4. Choose Whole-Wheat Bread and Pasta

When choosing bread or pasta, opt for whole-wheat versions. Whole wheat bread is a higher fiber version than whole wheat bread and whole wheat pasta and refined whole wheat pasta is a higher nutrient version than refined whole wheat.

5. Snack on Whole Grains

Snacks including popcorn, whole grains and whole grain granola bars are the relatively easy-to-obtain sources to increase whole grain intake in daily diet. Select foods with low added sugars and salts.

6. Incorporate Whole Grains into Baked Goods

Enrichment of baked goods by the addition of whole-grain flour, such as whole-wheat flour, can improve the nutrient content of your baked goods. Also, an alternative whole-grain flour-for example oat flour, spelt flour, or quinoa flour-can be used instead of a food-for example to change the flavour and texture.


Conclusion: Which of the following must be true for a grain to be called whole?

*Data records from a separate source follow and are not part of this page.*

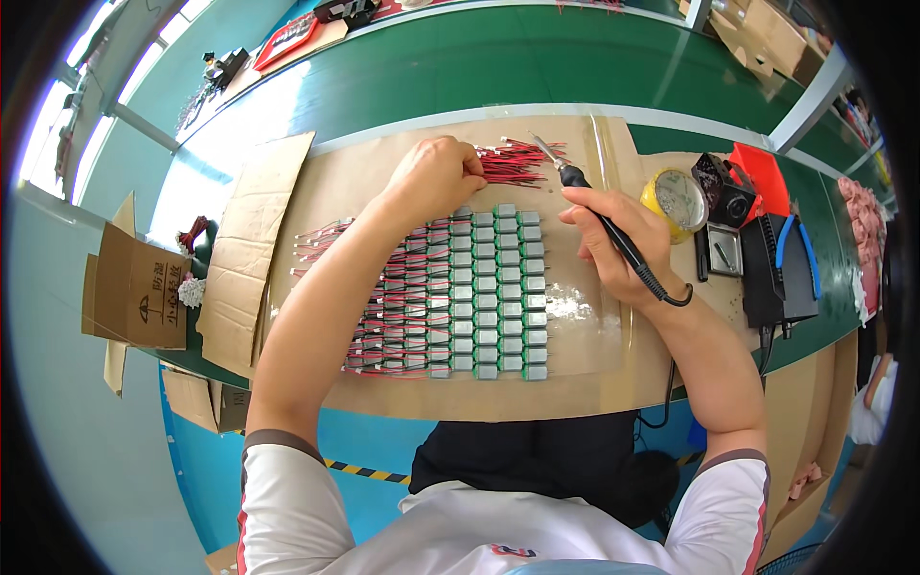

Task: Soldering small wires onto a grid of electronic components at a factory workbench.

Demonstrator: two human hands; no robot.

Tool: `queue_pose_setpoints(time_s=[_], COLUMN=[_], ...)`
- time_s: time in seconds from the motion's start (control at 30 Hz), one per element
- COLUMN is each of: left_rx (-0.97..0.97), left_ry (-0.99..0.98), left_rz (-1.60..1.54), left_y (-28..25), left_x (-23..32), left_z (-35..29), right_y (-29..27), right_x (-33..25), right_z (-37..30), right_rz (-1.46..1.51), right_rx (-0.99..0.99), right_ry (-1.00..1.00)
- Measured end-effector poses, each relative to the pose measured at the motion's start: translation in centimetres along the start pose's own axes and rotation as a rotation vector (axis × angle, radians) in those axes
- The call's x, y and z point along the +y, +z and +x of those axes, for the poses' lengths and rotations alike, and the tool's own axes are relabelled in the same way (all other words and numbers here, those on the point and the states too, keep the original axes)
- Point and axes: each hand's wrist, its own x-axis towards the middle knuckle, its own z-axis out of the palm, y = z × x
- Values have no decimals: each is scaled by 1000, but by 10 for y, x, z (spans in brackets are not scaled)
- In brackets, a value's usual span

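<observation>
My right hand (pixel 628 240) is wrapped round a soldering iron (pixel 621 240), its metal tip pointing up and left toward a pile of red and black wires (pixel 517 161). At the left end of that pile, my left hand (pixel 436 177) has its fingers curled closed against the wires; what lies between the fingertips is hidden. Nearer me, small grey and green motor-like parts (pixel 486 287) lie in tidy rows. Red and black leads (pixel 383 307) with small white connectors run from the left rows, partly under my left forearm.
Brown cardboard (pixel 575 374) covers the work area on a green table (pixel 479 72). To the right are a yellow tape roll (pixel 677 203), a black soldering station (pixel 778 273), a small metal tray (pixel 724 251) and blue-handled pliers (pixel 813 259). A cardboard flap (pixel 251 249) and box (pixel 139 292) stand left.
</observation>
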Motion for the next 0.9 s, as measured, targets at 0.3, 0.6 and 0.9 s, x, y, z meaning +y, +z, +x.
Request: queue_pose_setpoints(time_s=[0.3,0.6,0.9], left_rx=[120,96,-78], left_ry=[89,-39,-123], left_rz=[56,-202,-494], left_y=[3,-26,-15], left_x=[-5,33,63], left_z=[-4,-44,-84], right_y=[0,2,2], right_x=[-2,-6,-13], right_z=[1,-3,-7], right_rz=[-3,140,536], right_rx=[-8,105,120], right_ry=[14,252,541])
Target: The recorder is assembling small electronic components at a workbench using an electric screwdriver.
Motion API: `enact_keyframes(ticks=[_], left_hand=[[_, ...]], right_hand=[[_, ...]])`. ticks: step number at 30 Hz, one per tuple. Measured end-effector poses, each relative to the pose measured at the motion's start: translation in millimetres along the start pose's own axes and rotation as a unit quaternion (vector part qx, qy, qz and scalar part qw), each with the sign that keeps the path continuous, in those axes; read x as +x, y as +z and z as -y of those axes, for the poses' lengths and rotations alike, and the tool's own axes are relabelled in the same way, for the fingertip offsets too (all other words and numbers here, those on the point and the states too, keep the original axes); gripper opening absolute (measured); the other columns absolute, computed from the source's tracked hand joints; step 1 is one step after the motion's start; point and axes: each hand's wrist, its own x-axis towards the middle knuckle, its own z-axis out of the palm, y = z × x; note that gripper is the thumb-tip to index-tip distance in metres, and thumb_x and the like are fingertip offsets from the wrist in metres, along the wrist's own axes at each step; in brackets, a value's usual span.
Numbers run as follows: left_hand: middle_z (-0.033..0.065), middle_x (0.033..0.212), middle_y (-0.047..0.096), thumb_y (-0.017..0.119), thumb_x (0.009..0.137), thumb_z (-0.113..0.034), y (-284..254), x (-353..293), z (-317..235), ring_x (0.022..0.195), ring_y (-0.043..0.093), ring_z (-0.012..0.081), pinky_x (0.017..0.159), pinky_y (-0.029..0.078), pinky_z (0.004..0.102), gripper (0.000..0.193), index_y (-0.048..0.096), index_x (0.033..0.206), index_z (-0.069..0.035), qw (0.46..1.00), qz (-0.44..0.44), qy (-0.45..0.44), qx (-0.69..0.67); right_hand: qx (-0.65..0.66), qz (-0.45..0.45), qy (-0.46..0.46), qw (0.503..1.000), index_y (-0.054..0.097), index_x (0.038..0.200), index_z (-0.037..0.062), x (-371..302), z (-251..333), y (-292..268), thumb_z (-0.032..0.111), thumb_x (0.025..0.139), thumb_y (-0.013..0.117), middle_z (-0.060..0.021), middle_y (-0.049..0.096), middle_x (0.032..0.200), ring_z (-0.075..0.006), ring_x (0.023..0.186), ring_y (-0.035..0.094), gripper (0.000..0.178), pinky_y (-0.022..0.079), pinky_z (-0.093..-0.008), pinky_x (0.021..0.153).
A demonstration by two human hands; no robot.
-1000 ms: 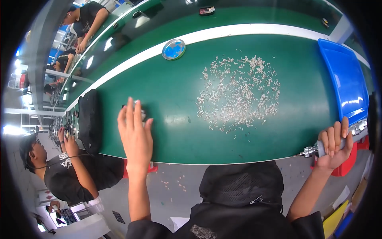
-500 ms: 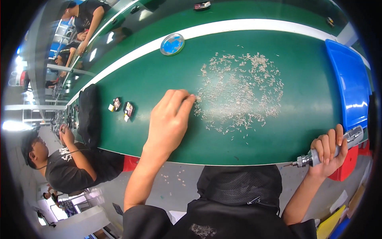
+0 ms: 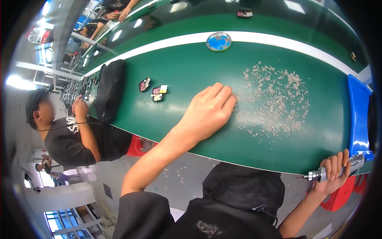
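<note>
My left hand [image 3: 213, 110] reaches over the green worktable, palm down, its fingers curled together at the left edge of a wide scatter of tiny pale screws [image 3: 274, 105]. Whatever its fingertips pinch, if anything, is hidden. At the table's near right edge, my right hand [image 3: 334, 173] is wrapped round a grey electric screwdriver [image 3: 356, 161]. The tool's bit points left, level with the table edge and away from the screws.
Two small black parts with labels, one [image 3: 144, 84] beside the other [image 3: 157, 95], lie left of my left hand. Further off are a round dish of blue pieces [image 3: 218, 41] and a black bag [image 3: 110, 91]. A blue bin [image 3: 359, 119] stands right; a co-worker [image 3: 73, 135] sits left.
The view has turned, so the table's things appear further right. My left forearm stretches out more, its hand still at the screws' left edge. The right hand keeps hold of the electric screwdriver.
</note>
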Motion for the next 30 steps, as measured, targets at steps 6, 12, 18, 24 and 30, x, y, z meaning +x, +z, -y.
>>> enact_keyframes(ticks=[6,12,18,24,30], left_hand=[[0.0074,0.081,0.051,0.061,0.064,-0.004,-3.0,3.1,-6.4,0.075,0.054,0.0193,0.065,0.048,0.0295,0.021,0.060,0.084,0.003,0.998,0.031,0.011,0.058],[0.0089,0.082,0.051,0.059,0.067,-0.004,-0.1,3.4,-3.2,0.077,0.053,0.0203,0.066,0.047,0.0309,0.015,0.056,0.080,0.001,0.997,0.033,0.030,0.065],[0.0104,0.084,0.049,0.058,0.067,-0.004,-3.4,1.2,-3.4,0.081,0.052,0.0222,0.066,0.047,0.0318,0.022,0.055,0.087,0.003,0.998,0.043,-0.023,0.034],[0.0093,0.080,0.049,0.060,0.065,-0.005,-3.9,2.5,-9.3,0.078,0.052,0.0199,0.063,0.047,0.0298,0.016,0.055,0.079,0.001,0.995,0.048,0.011,0.084],[0.0073,0.077,0.049,0.060,0.064,-0.006,-2.3,9.1,-1.5,0.074,0.052,0.0181,0.060,0.047,0.0282,0.015,0.053,0.075,-0.001,0.990,0.058,0.050,0.115]], right_hand=[[-0.008,0.006,0.009,1.000,0.034,0.081,0.0074,1.3,-1.9,0.3,0.010,0.095,0.045,-0.0025,0.033,0.058,-0.0091,0.043,0.034,0.019,0.032,-0.0237,0.044],[-0.021,-0.011,-0.008,1.000,0.034,0.081,0.0070,-1.0,-3.3,1.0,0.010,0.096,0.045,-0.0025,0.032,0.059,-0.0090,0.043,0.033,0.018,0.031,-0.0236,0.043],[-0.024,-0.012,-0.008,1.000,0.035,0.081,0.0067,-1.5,-2.0,1.6,0.010,0.096,0.044,-0.0025,0.032,0.058,-0.0090,0.043,0.033,0.018,0.031,-0.0235,0.043],[-0.033,-0.016,-0.013,0.999,0.036,0.081,0.0061,-0.7,-3.4,3.9,0.010,0.095,0.045,-0.0021,0.030,0.058,-0.0091,0.043,0.033,0.017,0.031,-0.0235,0.043],[-0.027,-0.017,-0.013,0.999,0.037,0.082,0.0058,-1.4,-1.6,4.8,0.010,0.095,0.045,-0.0019,0.030,0.058,-0.0090,0.044,0.033,0.016,0.031,-0.0239,0.044]])
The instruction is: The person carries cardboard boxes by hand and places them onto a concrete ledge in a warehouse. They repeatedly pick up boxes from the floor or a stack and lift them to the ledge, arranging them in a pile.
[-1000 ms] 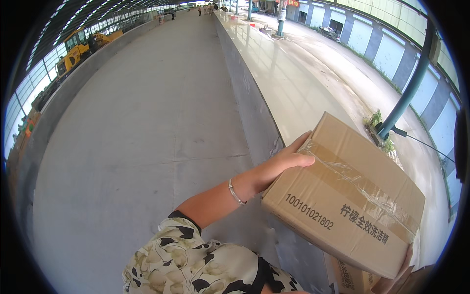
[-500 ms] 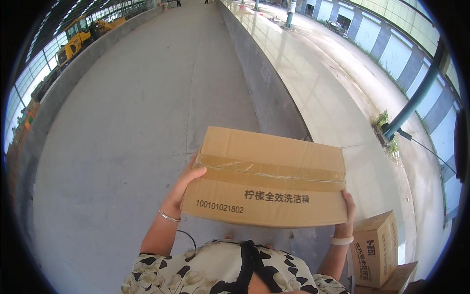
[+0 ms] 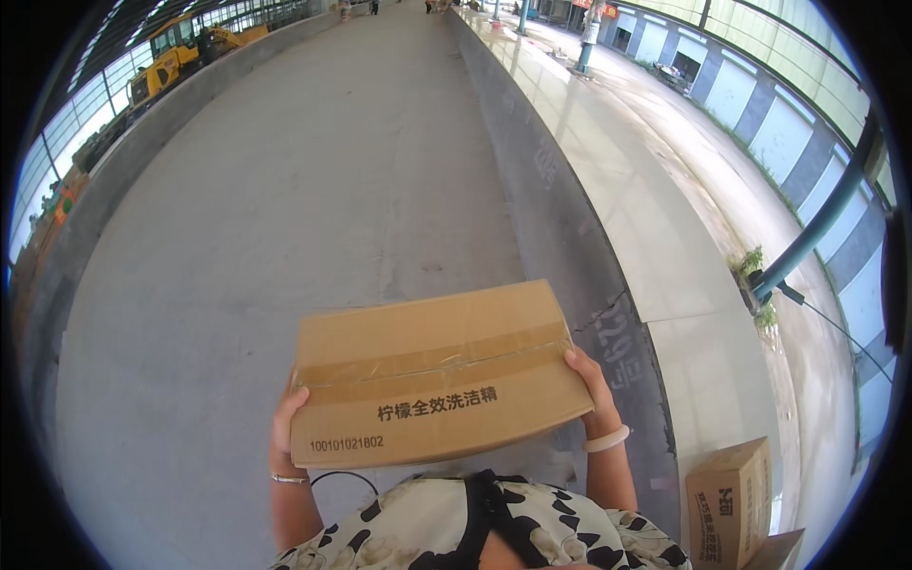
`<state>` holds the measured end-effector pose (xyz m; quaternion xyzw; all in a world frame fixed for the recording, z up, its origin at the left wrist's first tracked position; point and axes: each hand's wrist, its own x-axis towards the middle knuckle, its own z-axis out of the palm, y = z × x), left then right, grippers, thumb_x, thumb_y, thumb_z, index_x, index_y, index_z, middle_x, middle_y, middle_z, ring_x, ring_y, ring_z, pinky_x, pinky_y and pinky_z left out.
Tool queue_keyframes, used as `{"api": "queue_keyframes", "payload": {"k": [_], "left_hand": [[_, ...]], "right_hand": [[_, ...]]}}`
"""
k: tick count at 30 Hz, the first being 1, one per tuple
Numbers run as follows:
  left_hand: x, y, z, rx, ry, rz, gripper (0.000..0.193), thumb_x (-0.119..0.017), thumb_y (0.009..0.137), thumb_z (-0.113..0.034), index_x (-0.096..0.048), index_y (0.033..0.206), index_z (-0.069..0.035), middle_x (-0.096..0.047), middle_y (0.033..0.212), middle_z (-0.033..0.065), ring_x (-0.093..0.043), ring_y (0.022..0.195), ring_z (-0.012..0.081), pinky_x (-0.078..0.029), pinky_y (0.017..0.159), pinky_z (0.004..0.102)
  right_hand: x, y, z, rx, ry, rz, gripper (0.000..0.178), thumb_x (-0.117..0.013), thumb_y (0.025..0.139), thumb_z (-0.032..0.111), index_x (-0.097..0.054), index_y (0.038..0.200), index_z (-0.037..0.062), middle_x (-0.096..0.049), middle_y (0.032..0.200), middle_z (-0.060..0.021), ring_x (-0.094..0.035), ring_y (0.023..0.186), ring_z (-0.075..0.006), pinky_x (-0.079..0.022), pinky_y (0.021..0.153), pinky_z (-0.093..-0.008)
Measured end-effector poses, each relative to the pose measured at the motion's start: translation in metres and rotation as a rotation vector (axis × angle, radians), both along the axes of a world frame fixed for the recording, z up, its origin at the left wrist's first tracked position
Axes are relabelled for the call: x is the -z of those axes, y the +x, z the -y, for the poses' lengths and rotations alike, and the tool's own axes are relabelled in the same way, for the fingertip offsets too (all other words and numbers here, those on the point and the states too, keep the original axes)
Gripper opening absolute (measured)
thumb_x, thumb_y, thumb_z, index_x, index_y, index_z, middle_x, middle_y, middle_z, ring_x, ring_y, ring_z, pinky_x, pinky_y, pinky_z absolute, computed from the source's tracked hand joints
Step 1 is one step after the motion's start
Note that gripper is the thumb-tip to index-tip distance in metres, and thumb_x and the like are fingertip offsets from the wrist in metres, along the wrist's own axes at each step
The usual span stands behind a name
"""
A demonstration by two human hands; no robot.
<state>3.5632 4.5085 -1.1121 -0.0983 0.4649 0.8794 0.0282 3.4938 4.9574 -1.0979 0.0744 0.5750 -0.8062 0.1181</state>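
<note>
Head cam here: a plain brown cardboard carton (image 3: 442, 380), long and boxy, is held up in front of the person's chest, over the gray concrete floor (image 3: 285, 209). Left hand (image 3: 289, 413) has one short end, right hand (image 3: 595, 385) has the other, thumbs showing at the edges, so it's a firm two-handed hold. Carton's matte, with a wide strip of shiny, kinda wrinkly tape (image 3: 437, 359) along the seam and dark print below that. It sits a bit crooked, right end higher in view. There's a thin metal bracelet (image 3: 288, 479) on the left wrist and a chunkier smooth white bangle (image 3: 608, 439) on the right. Off to the right is a ledge (image 3: 655, 247) with a glossy, pale slab top and dull gray side, plus another cardboard box (image 3: 727, 503) near its lower end.
</note>
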Motion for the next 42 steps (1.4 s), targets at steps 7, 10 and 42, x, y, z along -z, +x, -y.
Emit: {"api": "queue_keyframes", "payload": {"k": [7, 10, 42], "left_hand": [[0.007, -0.004, 0.092, -0.174, 0.059, 0.082, 0.062, -0.058, 0.094, -0.025, -0.041, 0.148, -0.001, -0.053, 0.142, 0.0161, -0.053, 0.129, 0.0289, -0.045, 0.107, 0.0415], [0.006, -0.014, 0.125, -0.279, -0.010, 0.054, 0.061, -0.059, 0.094, -0.026, -0.043, 0.147, -0.001, -0.055, 0.140, 0.0162, -0.055, 0.126, 0.0290, -0.047, 0.105, 0.0412], [0.003, -0.507, 0.703, -1.092, -0.094, 0.207, 0.060, -0.055, 0.095, -0.043, -0.053, 0.137, 0.001, -0.064, 0.125, 0.0195, -0.066, 0.108, 0.0304, -0.058, 0.088, 0.0421]], "right_hand": [[0.012, -0.073, 0.111, -0.126, -0.054, 0.035, 0.059, -0.061, 0.096, 0.030, -0.050, 0.143, -0.0046, -0.063, 0.130, -0.0139, -0.060, 0.118, -0.0197, -0.046, 0.099, -0.0293], [0.016, -0.111, 0.154, -0.190, -0.072, 0.070, 0.060, -0.062, 0.096, 0.030, -0.049, 0.144, -0.0049, -0.062, 0.131, -0.0142, -0.060, 0.119, -0.0204, -0.046, 0.100, -0.0297], [0.075, -0.831, 0.950, -0.920, -0.146, 0.162, 0.070, -0.067, 0.094, 0.041, -0.047, 0.146, -0.0020, -0.060, 0.136, -0.0131, -0.058, 0.123, -0.0211, -0.047, 0.102, -0.0343]]}}
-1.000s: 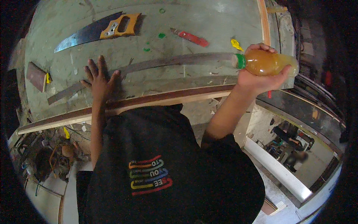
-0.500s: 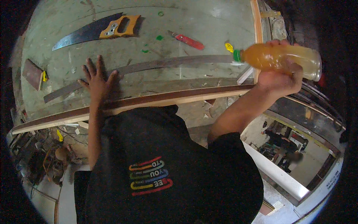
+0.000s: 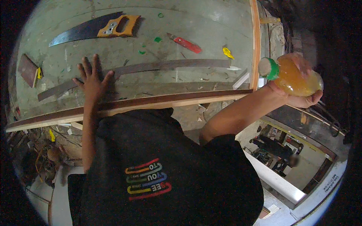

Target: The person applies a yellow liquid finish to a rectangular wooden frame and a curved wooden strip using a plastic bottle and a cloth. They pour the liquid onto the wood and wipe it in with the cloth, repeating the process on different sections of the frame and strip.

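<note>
My left hand [image 3: 93,80] rests on the worktable [image 3: 151,22] with its fingers spread, across a long thin dark strip [image 3: 173,65]. In my right hand [image 3: 298,98], off the table's right edge, is a clear plastic bottle [image 3: 292,77] of cloudy yellow-orange liquid. The bottle lies tilted, its green-rimmed top [image 3: 268,69] pointing left. Beyond the strip are a handsaw [image 3: 94,30] with a wooden handle and a red utility knife [image 3: 185,43]. A small yellow cap-like piece [image 3: 227,53] sits near the strip's right end.
A raised wooden edge [image 3: 151,102] runs along the table's near side, another [image 3: 255,41] along its right. At the left lies a brown wooden block [image 3: 28,71] beside a small yellow piece. Green rings [image 3: 157,39] and scraps dot the tabletop. Another person [image 3: 277,147] appears at lower right.
My right hand has carried the bottle to the right, away from the strip's end, and turned its top more into view. My left hand stays spread on the strip.
</note>
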`<state>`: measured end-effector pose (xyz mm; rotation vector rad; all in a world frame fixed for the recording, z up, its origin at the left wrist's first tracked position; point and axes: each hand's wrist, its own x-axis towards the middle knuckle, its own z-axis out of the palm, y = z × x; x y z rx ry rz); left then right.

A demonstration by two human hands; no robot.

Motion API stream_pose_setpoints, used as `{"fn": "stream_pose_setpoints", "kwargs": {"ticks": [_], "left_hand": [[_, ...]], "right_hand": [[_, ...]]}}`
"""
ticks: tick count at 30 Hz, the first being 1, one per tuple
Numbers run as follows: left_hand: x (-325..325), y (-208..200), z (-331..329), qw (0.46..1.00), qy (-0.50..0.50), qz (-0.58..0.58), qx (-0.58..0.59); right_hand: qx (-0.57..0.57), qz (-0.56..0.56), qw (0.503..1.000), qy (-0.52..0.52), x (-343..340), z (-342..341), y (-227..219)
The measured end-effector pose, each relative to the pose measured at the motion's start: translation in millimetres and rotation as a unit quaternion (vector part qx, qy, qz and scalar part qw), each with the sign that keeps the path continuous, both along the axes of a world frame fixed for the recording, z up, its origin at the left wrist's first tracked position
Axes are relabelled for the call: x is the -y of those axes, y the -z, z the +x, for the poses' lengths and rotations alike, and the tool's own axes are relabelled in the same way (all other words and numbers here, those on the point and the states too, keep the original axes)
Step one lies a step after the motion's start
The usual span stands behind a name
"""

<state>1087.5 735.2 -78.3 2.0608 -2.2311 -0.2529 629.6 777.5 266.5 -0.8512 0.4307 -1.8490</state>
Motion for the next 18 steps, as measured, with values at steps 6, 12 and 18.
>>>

Whole grains are an important part of a healthy diet. Whole grains preserve bran, germ as well as endosperm and thus are, by definition, rich sources of fiber, vitamins, minerals and antioxidants generally removed in the refining process. Adding more whole grains to the daily diet can be beneficial for that increased digestion, blood sugar control, cardiovascular wellness and reduction in chronic disease. However, only whole grains, not refined grains, are really capable of producing the specific health benefits of whole grains in people who consume them and it is of great importance to select whole grains instead of refined grains and read the labels carefully. As there are a plethora of tasty and adaptable whole-grain choices, it is now, simpler than ever before to include them in foods.